MANGA : Fire Punch Vol. 1 et 2


Scénario de Tatsuki Fujimoto – Traduction de Sylvain Chollet – Dessins et couverture de Tatsuki Fujimoto
Octobre 2018 – 2 x 192 pages
Éditeur : Kazé – www.manga.kaze.fr

La Terre est plongée dans un hiver éternel. La glace et le froid ont envahi la planète tout entière. Plus ou moins nombreux et plus ou moins organisés, les survivants font de leur mieux pour subsister dans ce monde hostile. Loin de tout, une petite communauté survit encore grâce aux pouvoirs d’élus d’Agni et de sa sœur Luna. Capables de se régénérer, il s’ampute à tour de rôle d’un membre pour nourrir les autres villageois. Ce n’est pas une vie, mais c’est le seul moyen d’échapper à la famine. Jusqu’au jour où un avion atterrit près du village porteur de mort et de destruction.


Alors que le huitième et dernier volume de Fire Punch vient de paraître en France, Kazé propose une séance de rattrapage avec son Pack Découverte réunissant les tomes 1 et 2 de l’œuvre de Tatsuki Fujimoto. C’est l’occasion idéale pour s’intéresser à ce manga déconseillé aux moins de seize ans. Au fil des deux fois 192 pages, Fire Punch aborde des thèmes qui peuvent heurter la sensibilité des plus jeunes. Cela commence par le cannibalisme qui semble être le seul moyen d’échapper à la mort dans un monde glacé.
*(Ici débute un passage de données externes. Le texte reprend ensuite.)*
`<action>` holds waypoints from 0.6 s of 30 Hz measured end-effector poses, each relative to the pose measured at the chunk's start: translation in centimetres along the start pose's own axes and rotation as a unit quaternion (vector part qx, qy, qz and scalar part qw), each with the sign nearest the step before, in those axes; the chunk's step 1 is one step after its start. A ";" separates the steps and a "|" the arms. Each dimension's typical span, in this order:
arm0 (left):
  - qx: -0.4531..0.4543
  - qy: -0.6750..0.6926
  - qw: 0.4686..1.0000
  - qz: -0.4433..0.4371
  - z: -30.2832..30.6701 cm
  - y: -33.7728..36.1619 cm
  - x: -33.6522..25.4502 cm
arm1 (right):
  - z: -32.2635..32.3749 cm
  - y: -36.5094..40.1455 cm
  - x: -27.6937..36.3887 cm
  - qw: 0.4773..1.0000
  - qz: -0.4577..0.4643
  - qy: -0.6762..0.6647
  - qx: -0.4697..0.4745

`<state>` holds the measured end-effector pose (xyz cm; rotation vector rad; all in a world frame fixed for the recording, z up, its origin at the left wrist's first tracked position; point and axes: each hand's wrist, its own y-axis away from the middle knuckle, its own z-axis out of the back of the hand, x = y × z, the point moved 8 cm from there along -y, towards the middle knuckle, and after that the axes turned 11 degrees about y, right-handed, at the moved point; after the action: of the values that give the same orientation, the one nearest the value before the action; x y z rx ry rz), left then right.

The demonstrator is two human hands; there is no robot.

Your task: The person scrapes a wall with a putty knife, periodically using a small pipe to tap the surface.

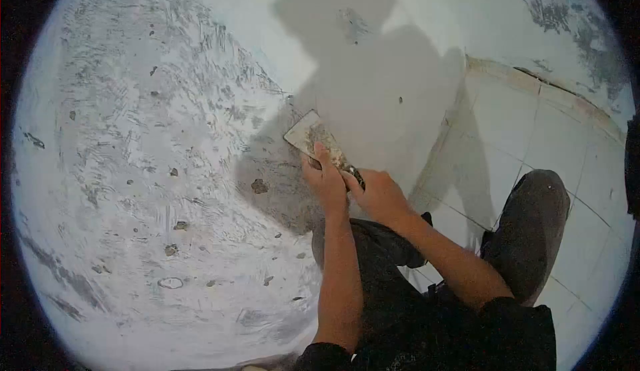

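Observation:
A wide, flat scraper (pixel 308 131) with a dirty, crusted blade lies against the wall near the middle of the view. Its dark handle points down and right, and my right hand (pixel 381 196) is wrapped round it. My left hand (pixel 327 183) grips the lower part of the blade, its thumb on the blade's face. The blade's upper edge is at the border between the rough, scraped wall surface (pixel 200 138) and the smooth white coating (pixel 373 104).
Pits and chips mark the scraped wall on the left. A tiled floor (pixel 507 131) with a dirty edge runs along the right. My bent knee (pixel 537 218) is at lower right. A shadow falls across the wall.

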<state>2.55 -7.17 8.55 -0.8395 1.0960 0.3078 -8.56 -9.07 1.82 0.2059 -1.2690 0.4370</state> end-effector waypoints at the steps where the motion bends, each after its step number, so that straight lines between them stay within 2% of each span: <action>1: 0.007 0.033 0.999 0.016 0.0 0.0 0.2 | -0.2 0.2 -0.1 1.000 0.007 0.016 -0.021; 4: 0.019 0.023 0.999 -0.019 1.2 0.6 0.9 | -1.3 1.2 -0.4 1.000 0.002 0.018 -0.006; 5: 0.007 0.050 0.996 -0.075 1.4 0.6 0.6 | -1.9 1.5 -0.6 1.000 0.009 0.000 -0.012; 6: 0.009 0.046 0.996 -0.074 1.8 0.9 1.1 | -2.5 1.6 -0.8 1.000 0.007 -0.004 -0.012; 8: 0.002 -0.011 1.000 -0.001 2.2 1.6 0.6 | -3.2 1.8 -1.2 1.000 -0.004 0.011 -0.007; 11: 0.012 0.006 0.999 -0.042 1.7 1.2 -0.1 | -2.7 1.6 -0.9 1.000 0.008 -0.016 -0.023; 14: 0.013 -0.003 0.999 -0.045 0.9 0.5 -0.9 | -1.6 0.5 -0.3 0.998 0.040 -0.046 -0.020; 16: 0.005 0.011 0.999 -0.038 1.4 0.7 -0.8 | -1.8 0.7 0.0 1.000 0.025 -0.010 0.002; 18: 0.005 0.030 0.999 -0.038 1.2 0.3 -0.6 | -1.5 1.3 0.3 0.999 0.022 -0.034 -0.025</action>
<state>2.87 -5.99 9.19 -0.8840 1.1180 0.2140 -7.72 -7.29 1.55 0.1511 -1.3512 0.4387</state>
Cela passe par le lien presque incestueux qui unit Agni et Luna, mais aussi par l’esclavage qui est le sort réservé aux plus faibles, et même la zoophilie qui apparaît au détour d’un chapitre.


À travers cette déchéance presque totale de la civilisation, Tatsuki Fujimoto décrit un monde post-apocalyptique où l’humanité a perdu tous ses repères et où la seule morale qui vaille encore est celle du plus fort. Ce premier volume plante le décor d’une Terre devenue glaciale qui pourrait faire penser aux univers de La Compagnie des glaces (le cycle romanesque de G.J. Arnaud au Fleuve Noir) ou du Transperceneige (la BD de Jacques Lob et Jean-Marc Rochette chez Casterman). Cependant, le mangaka préfère doter certains de ses personnages de pouvoirs dignes des X-Men plutôt que de le faire prendre le train.


Ainsi, Agni et sa sœur ont, à la manière de Wolverine, la capacité de se régénérer à l’infini. On leur coupe un bras, il repousse presque aussitôt. Tandis que Doma, chef des soldats qui massacrent les villageois, est capable de produire des flammes, comme certaines Torches Humaines de Marvel, qui brûlent jusqu’à réduire leur cible en cendres. Victime de ce feu dévastateur, Agni survit grâce à sa capacité de se régénérer, mais il n’échappe pas à la souffrance des brûlures qui consument éternellement son corps. Sa sœur Luna, dont la régénération était plus lente, meurt dans la douleur sous les yeux d’Agni qui décide de vivre pour la venger dans ce monde immoral et glacé.


S’agissant d’un manga destiné à un public adulte, le dessin de Tatsuki Fujimoto est plus réaliste que la norme japonaise, mais il ne sombre pas dans le gore malgré quelques scènes de combustion, d’amputations et de démembrement. Partant du désir de vengeance d’Agni, l’histoire de Fire Punch court sur huit tomes publiés par l’éditeur nippon Shueisha de 2016 à 2018. S’adressant à un public averti, Fire Punch est un manga coup-de-poing qui ne laisse pas indifférent. On adore ou on déteste.